CONSENSUS - INT-devs/intcoin GitHub Wiki
Version: 1.0.0 Status: 🟢 Production Beta (RandomX + Enhanced Mempool) Tests: 17/17 test suites passing (100%) Last Updated: January 2, 2026
INTcoin uses a hybrid consensus mechanism combining RandomX Proof-of-Work with Digishield V5 dynamic difficulty adjustment, enhanced with intelligent transaction prioritization.
- Overview
- RandomX Proof-of-Work
- Digishield V5 Difficulty Adjustment
- Block Rewards
- Implementation
- Security Considerations
- Test Coverage
| Parameter | Value | Purpose |
|---|---|---|
| Algorithm | RandomX | ASIC-resistant PoW |
| Block Time | 2 minutes (120 seconds) | Target block interval |
| Difficulty Adjustment | Digishield V5 (every block) | Responsive difficulty |
| Initial Reward | 105,113,636 INT | Block subsidy |
| Halving Interval | 1,051,200 blocks (~4 years) | Reward reduction |
| Max Halvings | 64 | After which rewards = 0 |
| Total Supply | 221 Trillion INT | Maximum coin supply |
| Emission Period | ~256 years | Total emission time |
###Formula Summary
Block Reward = 105,113,636 >> (height / 1,051,200)
Difficulty Adjustment = Digishield V5 (per-block)
Target Hash < (2^256 / difficulty)
RandomX is a Proof-of-Work algorithm optimized for general-purpose CPUs.
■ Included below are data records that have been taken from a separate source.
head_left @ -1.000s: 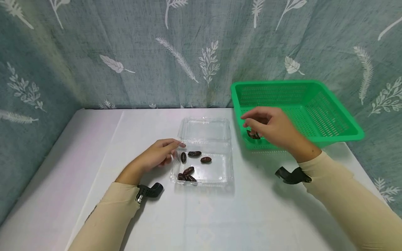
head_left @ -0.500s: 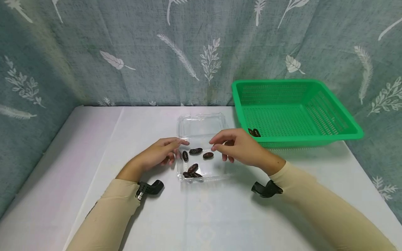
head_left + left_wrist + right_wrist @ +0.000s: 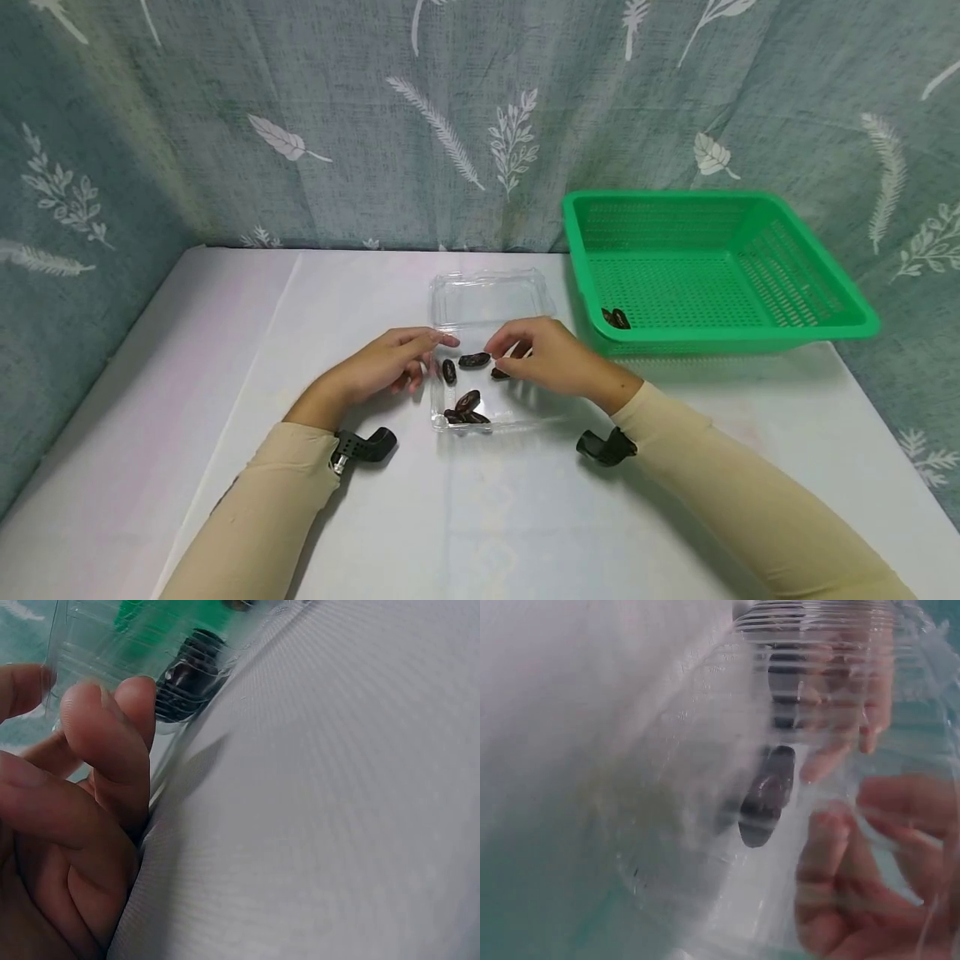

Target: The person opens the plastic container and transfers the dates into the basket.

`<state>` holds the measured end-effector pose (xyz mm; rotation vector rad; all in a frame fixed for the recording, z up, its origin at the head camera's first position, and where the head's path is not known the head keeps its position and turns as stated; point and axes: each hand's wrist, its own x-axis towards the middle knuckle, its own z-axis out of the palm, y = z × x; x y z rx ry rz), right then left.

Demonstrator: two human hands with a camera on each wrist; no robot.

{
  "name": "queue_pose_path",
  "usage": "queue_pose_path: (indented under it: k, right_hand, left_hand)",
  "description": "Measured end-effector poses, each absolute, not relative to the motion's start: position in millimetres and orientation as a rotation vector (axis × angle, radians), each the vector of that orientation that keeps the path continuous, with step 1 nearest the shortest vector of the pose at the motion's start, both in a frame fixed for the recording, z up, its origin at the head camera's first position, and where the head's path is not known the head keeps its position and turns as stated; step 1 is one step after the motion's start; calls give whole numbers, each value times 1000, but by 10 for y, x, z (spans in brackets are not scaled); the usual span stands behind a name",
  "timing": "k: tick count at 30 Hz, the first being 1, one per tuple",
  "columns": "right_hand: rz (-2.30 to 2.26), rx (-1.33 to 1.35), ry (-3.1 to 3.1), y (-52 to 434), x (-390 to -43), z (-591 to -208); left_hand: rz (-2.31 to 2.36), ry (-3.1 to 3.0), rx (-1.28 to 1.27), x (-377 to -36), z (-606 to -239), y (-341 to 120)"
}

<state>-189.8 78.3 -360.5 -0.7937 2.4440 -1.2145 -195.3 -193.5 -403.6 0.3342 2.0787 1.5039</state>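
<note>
A clear hinged plastic box [image 3: 525, 412] lies with its lid back, and several dark brown dates are in it. Three dates [image 3: 468, 402] bunch at its front left corner; another date [image 3: 449, 372] is by the left wall. My left hand [image 3: 386, 362] holds the box's left rim near the hinge, lower fingers curled outside the wall. Over the box is my right hand [image 3: 551, 358], thumb and index apart, fingertips right at a date [image 3: 499, 373] they partly hide. Through the plastic, the right wrist view shows a blurred date [image 3: 765, 799] beside the fingers.
A green perforated basket [image 3: 720, 335] stands at the back right, with a few dates [image 3: 617, 318] in its near left corner. White cloth [image 3: 337, 533] covers the table. Patterned grey-green fabric [image 3: 375, 167] hangs behind and at the sides.
My right hand has moved left from the basket's near left corner to over the plastic box, then lowered to a date. Dates now show in the basket. My left hand keeps its place.
</note>
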Motion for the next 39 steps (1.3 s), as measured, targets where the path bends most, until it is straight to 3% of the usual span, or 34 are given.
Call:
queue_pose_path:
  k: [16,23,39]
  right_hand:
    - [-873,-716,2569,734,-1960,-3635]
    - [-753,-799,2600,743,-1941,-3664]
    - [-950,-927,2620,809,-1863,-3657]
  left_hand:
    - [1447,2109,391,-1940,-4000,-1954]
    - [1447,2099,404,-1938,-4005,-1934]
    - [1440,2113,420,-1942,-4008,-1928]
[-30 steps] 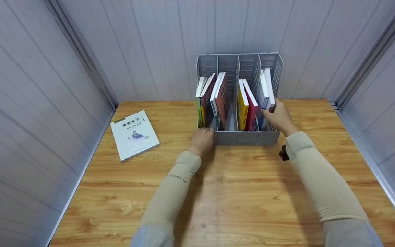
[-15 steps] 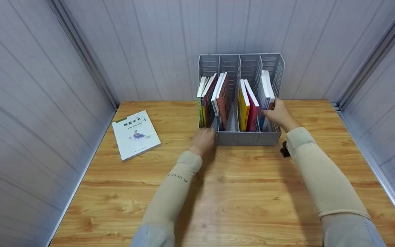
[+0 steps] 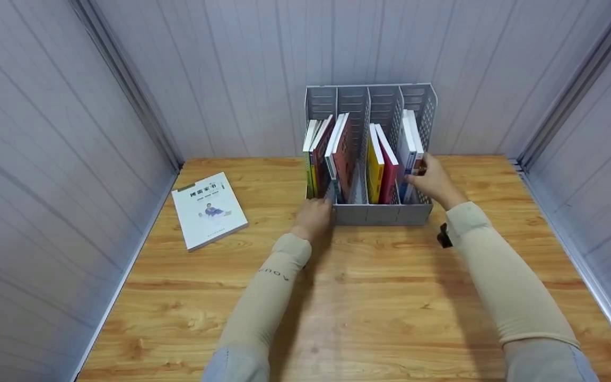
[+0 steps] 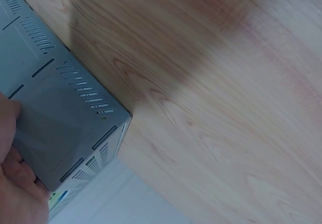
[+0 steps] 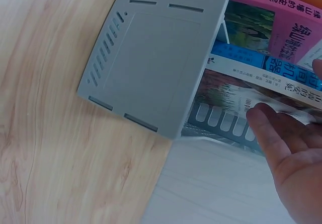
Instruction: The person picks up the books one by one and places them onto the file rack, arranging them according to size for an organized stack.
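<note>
A grey book rack (image 3: 382, 214) with upright dividers stands against the back wall, several books in its compartments. My left hand (image 3: 313, 218) grips its front left corner; in the left wrist view the thumb lies on the front panel and the fingers (image 4: 22, 176) curl over the edge. At the rightmost compartment, my right hand (image 3: 435, 183) holds two white-edged books (image 3: 410, 139) between thumb and fingers. Close up, the right fingertips (image 5: 257, 114) touch the cover of the outer book (image 5: 229, 95), beside a blue-spined book (image 5: 274, 65).
A white paperback (image 3: 210, 211) lies flat at the table's left. Yellow (image 3: 374, 167) and magenta (image 3: 389, 172) books lean in the third compartment; more books (image 3: 319, 154) fill the left ones. Panel walls (image 3: 231, 69) enclose the wooden table (image 3: 369, 307) at the back and sides.
The outer book in the right compartment has sunk slightly and come level with its neighbour, with my right hand staying on it. My left hand keeps its place on the rack corner.
</note>
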A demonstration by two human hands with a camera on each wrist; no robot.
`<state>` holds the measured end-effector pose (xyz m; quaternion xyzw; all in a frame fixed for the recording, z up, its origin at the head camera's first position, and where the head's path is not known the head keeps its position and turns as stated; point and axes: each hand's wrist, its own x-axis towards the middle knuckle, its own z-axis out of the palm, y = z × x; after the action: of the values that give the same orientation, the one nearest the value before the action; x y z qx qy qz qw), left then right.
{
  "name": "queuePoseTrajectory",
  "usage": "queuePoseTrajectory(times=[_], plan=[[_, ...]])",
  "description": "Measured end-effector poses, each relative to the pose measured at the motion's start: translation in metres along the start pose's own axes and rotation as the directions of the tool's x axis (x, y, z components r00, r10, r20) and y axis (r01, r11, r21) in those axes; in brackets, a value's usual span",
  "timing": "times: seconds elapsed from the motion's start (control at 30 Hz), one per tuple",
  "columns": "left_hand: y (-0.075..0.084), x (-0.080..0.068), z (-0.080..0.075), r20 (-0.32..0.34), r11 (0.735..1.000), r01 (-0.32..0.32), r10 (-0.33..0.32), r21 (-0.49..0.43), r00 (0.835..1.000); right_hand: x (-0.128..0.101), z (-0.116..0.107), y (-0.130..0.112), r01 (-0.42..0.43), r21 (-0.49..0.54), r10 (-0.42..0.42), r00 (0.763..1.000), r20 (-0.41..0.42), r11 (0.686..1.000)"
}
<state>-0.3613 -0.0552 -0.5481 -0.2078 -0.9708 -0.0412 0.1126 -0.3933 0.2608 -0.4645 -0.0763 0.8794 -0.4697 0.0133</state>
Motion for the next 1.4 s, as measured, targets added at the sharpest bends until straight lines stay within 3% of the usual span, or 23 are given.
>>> queuePoseTrajectory(times=[0.23,0.4,0.57,0.77,1.07,1.27,1.4], plan=[[-0.006,-0.002,0.000,0.043,1.000,0.003,-0.003,0.010,0.999,-0.008,-0.003,-0.002,0.061,0.005,-0.061,0.998,-0.015,0.998],[-0.011,-0.004,-0.007,0.046,0.998,-0.057,0.057,-0.008,0.997,-0.016,-0.006,-0.002,0.085,-0.016,-0.086,0.996,-0.032,0.996],[-0.018,-0.007,-0.018,0.047,0.991,-0.083,0.088,-0.102,0.995,-0.028,-0.009,-0.006,0.084,-0.048,-0.088,0.993,-0.077,0.995],[-0.035,-0.012,-0.039,0.032,0.989,-0.075,0.080,-0.128,0.996,-0.044,-0.009,-0.011,0.117,-0.092,-0.130,0.981,-0.143,0.989],[-0.073,-0.031,-0.059,-0.010,0.993,-0.002,0.001,-0.116,1.000,-0.058,0.000,-0.009,0.206,-0.166,-0.233,0.959,-0.164,0.964],[-0.097,-0.042,-0.065,0.017,0.994,0.080,-0.079,-0.080,0.997,-0.068,0.007,-0.007,0.212,-0.242,-0.249,0.959,-0.134,0.947],[-0.112,-0.052,-0.068,0.014,0.987,0.141,-0.140,-0.080,0.990,-0.069,0.012,0.000,0.250,-0.296,-0.301,0.943,-0.142,0.922]])
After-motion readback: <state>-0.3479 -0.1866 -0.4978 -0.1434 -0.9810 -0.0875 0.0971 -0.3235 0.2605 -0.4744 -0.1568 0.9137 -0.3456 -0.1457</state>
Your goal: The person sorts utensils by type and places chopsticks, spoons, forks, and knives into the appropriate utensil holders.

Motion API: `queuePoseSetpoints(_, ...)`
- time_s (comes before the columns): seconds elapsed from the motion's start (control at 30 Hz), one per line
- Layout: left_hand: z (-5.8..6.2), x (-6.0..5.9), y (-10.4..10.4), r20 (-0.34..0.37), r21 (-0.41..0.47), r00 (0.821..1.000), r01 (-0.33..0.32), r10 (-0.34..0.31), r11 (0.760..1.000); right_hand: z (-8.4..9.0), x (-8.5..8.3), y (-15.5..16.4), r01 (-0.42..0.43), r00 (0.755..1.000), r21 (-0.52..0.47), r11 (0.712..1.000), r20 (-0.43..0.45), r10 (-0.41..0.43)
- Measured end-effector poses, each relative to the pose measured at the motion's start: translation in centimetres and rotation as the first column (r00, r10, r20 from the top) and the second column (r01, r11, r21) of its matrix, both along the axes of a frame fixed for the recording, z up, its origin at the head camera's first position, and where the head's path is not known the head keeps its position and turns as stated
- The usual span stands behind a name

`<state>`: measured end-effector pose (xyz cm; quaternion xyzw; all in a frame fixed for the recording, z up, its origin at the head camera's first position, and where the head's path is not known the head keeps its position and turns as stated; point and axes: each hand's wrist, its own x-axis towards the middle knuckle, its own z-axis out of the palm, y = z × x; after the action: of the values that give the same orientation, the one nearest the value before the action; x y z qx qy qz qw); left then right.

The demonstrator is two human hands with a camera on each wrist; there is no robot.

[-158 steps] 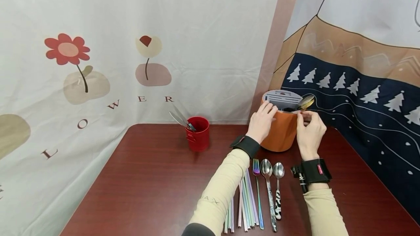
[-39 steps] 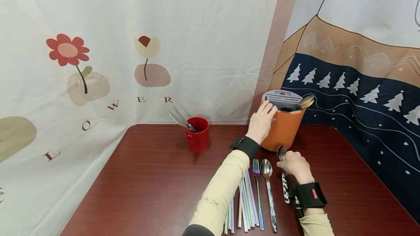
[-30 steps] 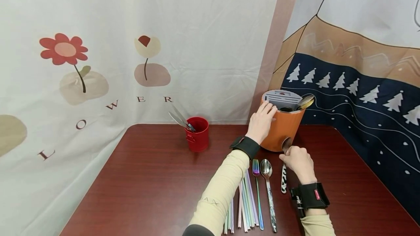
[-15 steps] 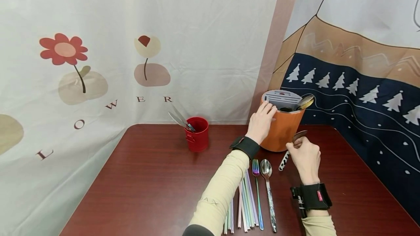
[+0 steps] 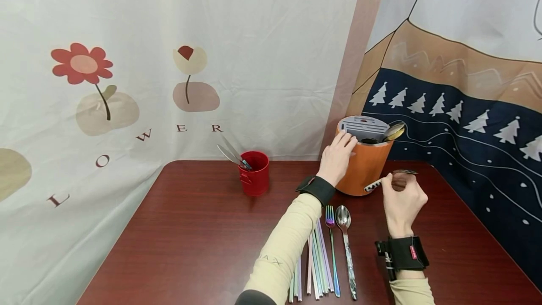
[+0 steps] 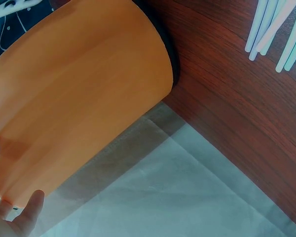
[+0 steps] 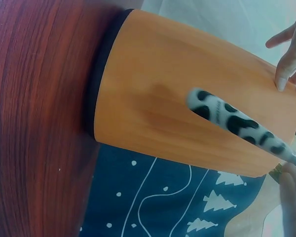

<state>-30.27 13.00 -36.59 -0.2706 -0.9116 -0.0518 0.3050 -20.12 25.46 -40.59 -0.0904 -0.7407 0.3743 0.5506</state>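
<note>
My right hand [image 5: 403, 201] pinches a spoon with a cow-print handle [image 7: 237, 122]. In the head view the spoon lies nearly sideways in front of the orange utensil holder [image 5: 363, 168], its black-spotted handle pointing left and its bowl [image 5: 405, 172] to the right. My left hand [image 5: 336, 156] rests on the holder's left side, fingertips at the rim. A grey slotted top [image 5: 364, 126] covers much of the holder's mouth. Silver and gold spoon heads [image 5: 394, 132] stick out at its right side.
On the table [image 5: 203, 239] lie a rainbow fork [image 5: 330, 220], a silver spoon [image 5: 343, 218] and several pastel chopsticks [image 5: 319, 262], partly under my left forearm. A red cup [image 5: 256, 173] with metal utensils in it stands further left. Printed cloths hang behind the table.
The cow-print spoon lay on the table earlier; my right hand has picked it up, raised it toward the holder and turned it sideways. My left hand has stayed on the holder.
</note>
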Motion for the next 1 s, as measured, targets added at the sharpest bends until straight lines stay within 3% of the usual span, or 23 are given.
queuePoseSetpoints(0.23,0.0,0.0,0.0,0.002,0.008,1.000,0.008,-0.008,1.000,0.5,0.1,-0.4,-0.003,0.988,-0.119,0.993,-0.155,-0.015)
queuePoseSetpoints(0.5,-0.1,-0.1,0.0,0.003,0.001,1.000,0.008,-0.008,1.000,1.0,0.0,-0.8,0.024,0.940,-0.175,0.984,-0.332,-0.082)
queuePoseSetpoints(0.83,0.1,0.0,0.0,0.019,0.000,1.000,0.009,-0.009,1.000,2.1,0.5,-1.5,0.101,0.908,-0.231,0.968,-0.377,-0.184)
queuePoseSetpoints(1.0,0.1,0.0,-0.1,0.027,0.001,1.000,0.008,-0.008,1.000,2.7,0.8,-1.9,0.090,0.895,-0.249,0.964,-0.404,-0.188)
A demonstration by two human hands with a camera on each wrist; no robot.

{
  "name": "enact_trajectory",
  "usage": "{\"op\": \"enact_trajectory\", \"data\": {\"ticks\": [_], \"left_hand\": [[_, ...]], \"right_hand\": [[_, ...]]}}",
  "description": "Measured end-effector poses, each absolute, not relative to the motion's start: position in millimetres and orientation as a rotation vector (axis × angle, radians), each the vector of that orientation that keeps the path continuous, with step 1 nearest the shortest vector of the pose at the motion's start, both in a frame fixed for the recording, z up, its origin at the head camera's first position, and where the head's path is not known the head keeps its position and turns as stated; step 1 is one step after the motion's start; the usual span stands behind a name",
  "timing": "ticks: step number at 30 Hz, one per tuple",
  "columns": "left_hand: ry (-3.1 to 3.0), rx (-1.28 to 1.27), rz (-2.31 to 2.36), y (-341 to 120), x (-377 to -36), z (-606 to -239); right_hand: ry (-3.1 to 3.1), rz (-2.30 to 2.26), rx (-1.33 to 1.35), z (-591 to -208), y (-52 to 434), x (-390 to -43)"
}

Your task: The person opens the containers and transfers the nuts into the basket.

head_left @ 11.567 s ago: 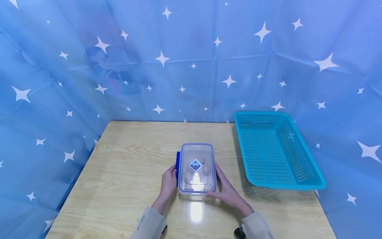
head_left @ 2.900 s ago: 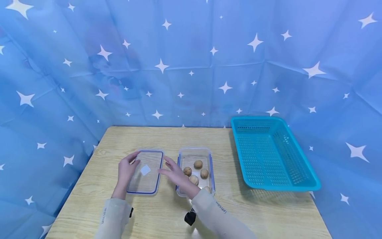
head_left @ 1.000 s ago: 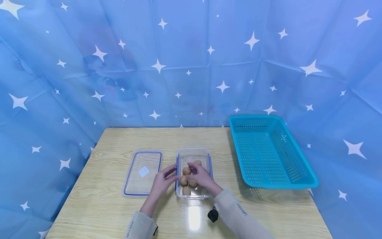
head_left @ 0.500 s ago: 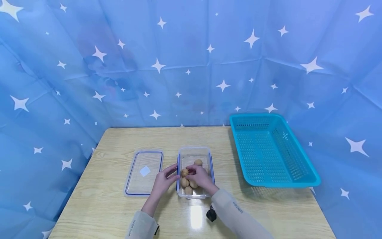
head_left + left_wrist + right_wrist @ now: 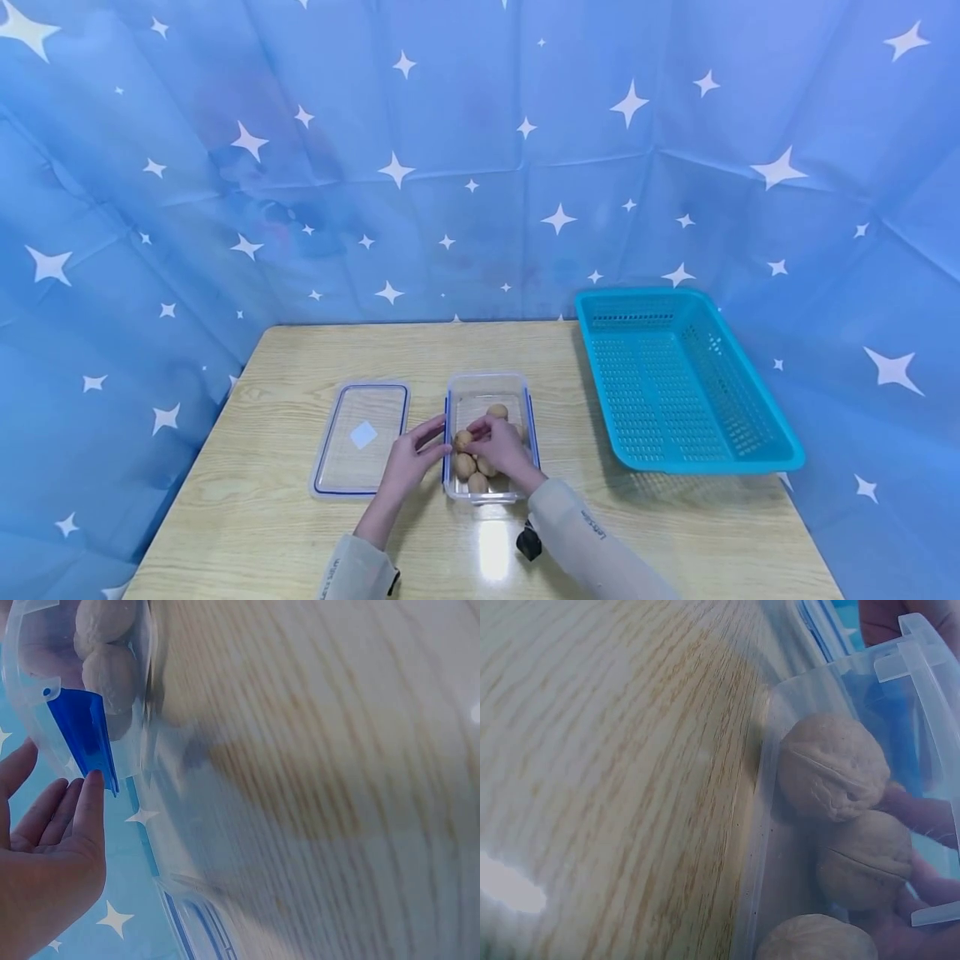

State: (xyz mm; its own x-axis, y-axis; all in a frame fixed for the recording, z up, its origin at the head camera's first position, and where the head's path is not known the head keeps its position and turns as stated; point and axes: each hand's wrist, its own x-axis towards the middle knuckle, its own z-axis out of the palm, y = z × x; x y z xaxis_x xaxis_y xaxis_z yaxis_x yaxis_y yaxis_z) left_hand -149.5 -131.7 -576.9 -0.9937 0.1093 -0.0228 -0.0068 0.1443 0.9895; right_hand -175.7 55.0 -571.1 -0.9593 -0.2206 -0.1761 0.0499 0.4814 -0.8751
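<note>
A clear plastic food container (image 5: pixel 491 385) with blue side latches stands uncovered on the table, several walnuts (image 5: pixel 477 482) inside it. My right hand (image 5: pixel 501 446) reaches down into it, and thumb and fingers pinch a walnut (image 5: pixel 462 440) near the left wall. In the right wrist view, walnuts (image 5: pixel 832 766) show through the clear wall, and the fingers behind them are partly hidden. My left hand (image 5: pixel 407 460) is beside the container with fingers extended; in the left wrist view a fingertip touches or nearly touches the hanging blue latch (image 5: pixel 84 731).
The container's clear lid (image 5: pixel 345 458), with a blue seal and a white label, lies on the wooden table (image 5: pixel 247 500) to the left. A turquoise perforated basket (image 5: pixel 678 400) stands at the right. A blue star-patterned curtain (image 5: pixel 480 167) hangs behind.
Since the earliest frame the lid has come off and been laid at the left. Over the last second the right hand has stayed in the container, and walnuts have shifted slightly; the left hand barely moved.
</note>
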Motion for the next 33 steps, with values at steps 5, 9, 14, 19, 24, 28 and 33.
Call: {"op": "enact_trajectory", "data": {"ticks": [5, 9, 14, 19, 24, 28, 33], "left_hand": [[2.296, 0.111, 2.003, -131.9, -148.9, -577.0], [2.298, 0.108, 2.001, -132.2, -148.0, -576.9], [2.304, 0.125, 1.999, -133.0, -148.5, -575.4], [2.316, 0.124, 1.981, -133.1, -149.2, -574.0], [2.322, 0.118, 1.971, -133.0, -148.4, -573.6], [2.319, 0.096, 1.972, -132.3, -147.1, -574.8], [2.327, 0.108, 1.966, -132.2, -146.5, -574.7]], "right_hand": [[2.503, -1.498, -0.102, -567.3, 56.8, -173.9], [2.528, -1.578, -0.1, -563.3, 59.3, -173.5], [2.486, -1.67, -0.092, -553.9, 61.8, -176.6], [2.412, -1.76, -0.066, -537.2, 67.4, -181.1], [2.416, -1.798, -0.034, -520.0, 79.6, -186.1], [2.435, -1.811, -0.025, -504.0, 96.0, -189.2], [2.456, -1.847, -0.029, -486.8, 125.1, -194.5]]}}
It uses random code execution and memory-hard techniques to ensure ASIC resistance.
Status: ✅ Complete (100%)
- ASIC Resistance: Optimized for CPUs, economically unfeasible for ASICs
- Fair Distribution: Allows CPU mining participation
- Security: Proven algorithm used by Monero since 2019
- Memory Hard: Requires 2GB+ memory, prevents lightweight implementations
RandomX uses epoch-based key rotation to maintain ASIC resistance:
Epoch Length: 2048 blocks (~2.8 days at 2-minute blocks)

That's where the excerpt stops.